'''

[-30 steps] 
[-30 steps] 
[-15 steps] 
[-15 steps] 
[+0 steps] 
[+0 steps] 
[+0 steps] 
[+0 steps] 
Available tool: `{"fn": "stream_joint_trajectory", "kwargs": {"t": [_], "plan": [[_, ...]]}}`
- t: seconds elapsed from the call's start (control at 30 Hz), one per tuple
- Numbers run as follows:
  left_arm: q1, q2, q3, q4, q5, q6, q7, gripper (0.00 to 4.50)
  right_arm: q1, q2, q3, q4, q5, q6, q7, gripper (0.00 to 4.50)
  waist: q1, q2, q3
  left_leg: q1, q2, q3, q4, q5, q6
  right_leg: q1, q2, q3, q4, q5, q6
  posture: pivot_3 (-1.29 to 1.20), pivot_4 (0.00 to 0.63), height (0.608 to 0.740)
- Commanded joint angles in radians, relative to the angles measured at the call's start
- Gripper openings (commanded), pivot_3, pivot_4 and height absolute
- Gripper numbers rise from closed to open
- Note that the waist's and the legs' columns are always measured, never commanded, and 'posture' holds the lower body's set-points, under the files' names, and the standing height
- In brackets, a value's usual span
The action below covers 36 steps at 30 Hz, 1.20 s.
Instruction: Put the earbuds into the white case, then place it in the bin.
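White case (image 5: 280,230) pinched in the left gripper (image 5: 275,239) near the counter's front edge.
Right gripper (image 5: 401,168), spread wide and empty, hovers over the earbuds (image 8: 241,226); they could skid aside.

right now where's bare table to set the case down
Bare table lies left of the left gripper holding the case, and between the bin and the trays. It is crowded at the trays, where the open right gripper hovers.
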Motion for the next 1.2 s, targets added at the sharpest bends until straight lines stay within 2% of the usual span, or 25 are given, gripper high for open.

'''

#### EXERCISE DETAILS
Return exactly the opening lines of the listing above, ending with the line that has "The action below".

#### RESPONSE AREA
[-30 steps] 
[-30 steps] 
[-15 steps] 
[-15 steps] 
[+0 steps] 
[+0 steps] 
[+0 steps] 
[+0 steps] 
Available tool: `{"fn": "stream_joint_trajectory", "kwargs": {"t": [_], "plan": [[_, ...]]}}`
- t: seconds elapsed from the call's start (control at 30 Hz), one per tuple
- Numbers run as follows:
  left_arm: q1, q2, q3, q4, q5, q6, q7, gripper (0.00 to 4.50)
  right_arm: q1, q2, q3, q4, q5, q6, q7, gripper (0.00 to 4.50)
  waist: q1, q2, q3
  left_leg: q1, q2, q3, q4, q5, q6
  right_leg: q1, q2, q3, q4, q5, q6
  posture: pivot_3 (-1.29 to 1.20), pivot_4 (0.00 to 0.63), height (0.608 to 0.740)
- Commanded joint angles in radians, relative to the angles measured at the call's start
- Gripper openings (commanded), pivot_3, pivot_4 and height absolute
- Gripper numbers rise from closed to open
- Note that the waist's and the legs' columns are always measured, never commanded, and 'posture' holds the lower body's set-points, under the files' names, and the standing height
- In brackets, a value's usual span
The action below covers 36 steps at 30 Hz, 1.20 s.

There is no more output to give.